Landscape contractors: do you have your nursery license? Email
Written by Colorado Green NOW   
Tuesday, June 07, 2022 02:00 AM

Colorado Green Now

Landscape companies, as entities that sell (including resale), distribute, or advertise with the intent to sell or distribute nursery stock, must be licensed, and registered annually with the Colorado Department of Agriculture (CDA). CDA is reaching out to those who are not registered.

According to the CDA: Companies that sell or distribute nursery stock for commercial purposes must register as a “nursery” with the CDA. All growing nurseries (including sod farms), retailers that sell nursery stock, landscape contractors, brokers, and collectors must register if selling or distributing nursery stock for commercial purposes.

If you overseed or hydroseed, you will need a retail seed dealer license as well.

According to Rich Guggenheim, Plant Health Certification Manager of the Division of Plant Industry, “Any contractor who is selling any seed, would need to have a retail seed license. This is like the big box store or small garden center that sells bags of turf seed or packages of vegetable and flower seed to customers. We will not differentiate under the Seed Act if the contractor applies the seed to commercial or residential sites. Anyone retailing seed, regardless of amount, needs a retail seed license.”

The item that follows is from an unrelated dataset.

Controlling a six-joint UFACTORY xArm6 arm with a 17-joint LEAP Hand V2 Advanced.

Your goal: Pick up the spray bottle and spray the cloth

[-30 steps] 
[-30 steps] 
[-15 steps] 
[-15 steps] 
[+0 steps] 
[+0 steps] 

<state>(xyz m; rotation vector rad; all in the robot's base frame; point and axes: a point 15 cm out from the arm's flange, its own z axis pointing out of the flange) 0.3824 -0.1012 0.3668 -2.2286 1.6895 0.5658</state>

Licensing for overseeding, hydroseeding or re-seeding does not require landscape contractors to acquire a commodity handlers license. However, seed licensing does require an inspection, which is done at random. Usually, an inspector comes out and inspects the seed bag for labeling requirements under the Colorado Seed Act. The inspector may also take samples to send to the CSU Seed lab to ensure the seed is free of weeds, matches the purity standards, germinates according to the label statement and is not expired. “This is a benefit for seed retailers, in this case contractors, because often when we get an arbitration request of complaint, we can show the lab results and that ends the dispute right there,” states Guggenheim. He continues, “If they are not in compliance, we stop selling the seed until it is compliant. This is a protection for those retailing the seed. If the contractor pays for something, they want to be sure that is what they are getting, right?”

According to Guggenheim, getting what was paid for is part of the protection under the act and the regulatory testing. “Most importantly,” he says, “testing protects the environment. It helps ensure that noxious weeds are not being sown. The detection of weed seed can prevent them from getting out and damaging ecosystems. It can also help prevent costly eradication and bad press for the business that applied the seed.